The hard drive that suffered the data loss was a
17Gb Fujitsu drive with two 5Gb XP NTFS partitions (Home and Professional) and 6Gb of
unused space. Both XP partition were unbootable after the incident.
After transferring the drive to a Windows 2000 computer so I could
use disk manager, (to load disk manager on XP or 2000, right click 'my computer'
select 'manage' then 'disk manager') this is what I saw.
The Primary
partition where my 5000+ word article was saved, is seen as unformatted and cannot be read by the OS. The second XP partition could
not be booted, but was seen as formatted and I could transfer files
easily from it using explorer. Unfortunately, all the data I needed was
on the first partition.
What to do? Well there are a
few tricks you can use to get data back from the brink of an abyss like the one
I've created for myself here. First though, we should understand exactly what a
file system is, and how it controls access to your
data on a computer.
An overview of file systems
A file system is a method an operating system uses to arrange data and
free space on a hard drive or other storage device so it can be written to and
read from. File systems create partitions which are areas of free
space than can be addressed by the file system and seen as a logical drives
(C: D: etc.) to be written to and read from.
The two file systems
used by the various Windows operating systems are NTFS (NT File System)

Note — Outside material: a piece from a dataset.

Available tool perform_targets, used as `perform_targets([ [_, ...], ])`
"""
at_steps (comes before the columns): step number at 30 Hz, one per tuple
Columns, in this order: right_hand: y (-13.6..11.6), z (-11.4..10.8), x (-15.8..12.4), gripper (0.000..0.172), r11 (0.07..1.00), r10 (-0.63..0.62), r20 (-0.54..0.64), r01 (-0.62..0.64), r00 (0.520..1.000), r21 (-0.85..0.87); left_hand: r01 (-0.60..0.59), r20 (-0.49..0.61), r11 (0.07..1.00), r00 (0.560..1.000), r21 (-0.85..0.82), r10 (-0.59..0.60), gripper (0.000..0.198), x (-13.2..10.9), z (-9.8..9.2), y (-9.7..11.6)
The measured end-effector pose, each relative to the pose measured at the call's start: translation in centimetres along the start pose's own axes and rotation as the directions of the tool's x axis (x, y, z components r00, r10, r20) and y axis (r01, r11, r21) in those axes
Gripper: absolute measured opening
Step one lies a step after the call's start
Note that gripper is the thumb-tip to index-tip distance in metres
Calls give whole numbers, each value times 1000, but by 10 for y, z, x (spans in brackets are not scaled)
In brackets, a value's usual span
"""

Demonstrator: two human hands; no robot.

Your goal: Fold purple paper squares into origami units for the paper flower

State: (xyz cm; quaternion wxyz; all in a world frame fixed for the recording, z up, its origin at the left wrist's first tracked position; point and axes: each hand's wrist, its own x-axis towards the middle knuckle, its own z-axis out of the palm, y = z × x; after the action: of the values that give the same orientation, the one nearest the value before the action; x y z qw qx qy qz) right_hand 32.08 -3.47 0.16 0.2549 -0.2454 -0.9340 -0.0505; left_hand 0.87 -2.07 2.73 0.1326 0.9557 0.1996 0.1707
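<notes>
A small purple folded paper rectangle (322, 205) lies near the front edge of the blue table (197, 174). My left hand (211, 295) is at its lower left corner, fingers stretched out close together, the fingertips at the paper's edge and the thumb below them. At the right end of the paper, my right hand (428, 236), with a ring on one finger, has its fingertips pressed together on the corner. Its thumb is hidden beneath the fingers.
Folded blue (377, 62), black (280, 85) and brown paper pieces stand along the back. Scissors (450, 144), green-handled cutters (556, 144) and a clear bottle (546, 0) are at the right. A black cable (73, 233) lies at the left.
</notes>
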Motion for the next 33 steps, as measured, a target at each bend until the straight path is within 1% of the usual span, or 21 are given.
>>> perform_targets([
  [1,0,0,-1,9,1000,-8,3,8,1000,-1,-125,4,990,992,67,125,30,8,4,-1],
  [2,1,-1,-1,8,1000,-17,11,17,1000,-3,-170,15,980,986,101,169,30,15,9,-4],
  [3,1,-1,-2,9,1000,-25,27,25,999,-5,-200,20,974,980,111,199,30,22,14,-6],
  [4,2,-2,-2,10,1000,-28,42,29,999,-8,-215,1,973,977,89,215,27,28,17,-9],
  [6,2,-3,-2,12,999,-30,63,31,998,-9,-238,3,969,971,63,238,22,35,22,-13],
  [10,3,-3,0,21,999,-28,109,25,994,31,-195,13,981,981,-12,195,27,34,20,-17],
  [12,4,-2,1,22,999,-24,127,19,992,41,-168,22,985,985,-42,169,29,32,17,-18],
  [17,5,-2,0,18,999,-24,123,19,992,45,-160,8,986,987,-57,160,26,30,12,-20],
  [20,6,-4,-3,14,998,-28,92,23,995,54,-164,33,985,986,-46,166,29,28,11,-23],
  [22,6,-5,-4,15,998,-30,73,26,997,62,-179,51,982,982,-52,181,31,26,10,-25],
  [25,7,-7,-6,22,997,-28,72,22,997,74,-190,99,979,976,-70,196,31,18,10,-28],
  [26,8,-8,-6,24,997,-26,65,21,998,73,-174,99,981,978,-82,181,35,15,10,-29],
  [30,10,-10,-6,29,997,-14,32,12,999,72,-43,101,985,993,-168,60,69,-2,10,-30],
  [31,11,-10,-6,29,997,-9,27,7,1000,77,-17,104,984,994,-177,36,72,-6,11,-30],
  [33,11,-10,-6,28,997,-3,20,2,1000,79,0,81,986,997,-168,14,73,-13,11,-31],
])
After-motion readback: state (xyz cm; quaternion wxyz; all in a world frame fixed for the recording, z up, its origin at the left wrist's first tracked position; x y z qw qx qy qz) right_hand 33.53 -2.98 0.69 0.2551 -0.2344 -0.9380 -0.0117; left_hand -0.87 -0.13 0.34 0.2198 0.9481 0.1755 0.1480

and FAT (File Allocation Table). FAT is an earlier file system, used first in DOS
as FAT-16, then later in Windows 9x/ME as FAT-32.
The only
major difference between FAT-16 and -32 is in the amount of data
they can address. FAT-16 can only use up to 2GB of space on each logical drive, FAT-32 on
the other hand can create partitions of up to 32GB in size. Later
Microsoft operating systems like Windows 2000/XP/Vista/7 are fully compatible with FAT, even if it is
not the default method they use to store files.
NTFS is used
in Windows NT/2000/XP/Vista/7 and provides a more secure and efficient method of file storage. In
addition to allowing security to be implemented on individual files, NTFS also
stores backup copies of essential disk information to aid in recovering from
disaster.
Both file systems use the Master Boot Record (MBR) and partition table, found in the first sector of
each hard drive or storage device. The MBR and partition table determine which
partition(s) on the disk are bootable, and locate and pass control to that partition
to boot the operating system.
If the MBR or partition table are
damaged, the drive will become unbootable, and may appear to be blank if the
partition information has been erased.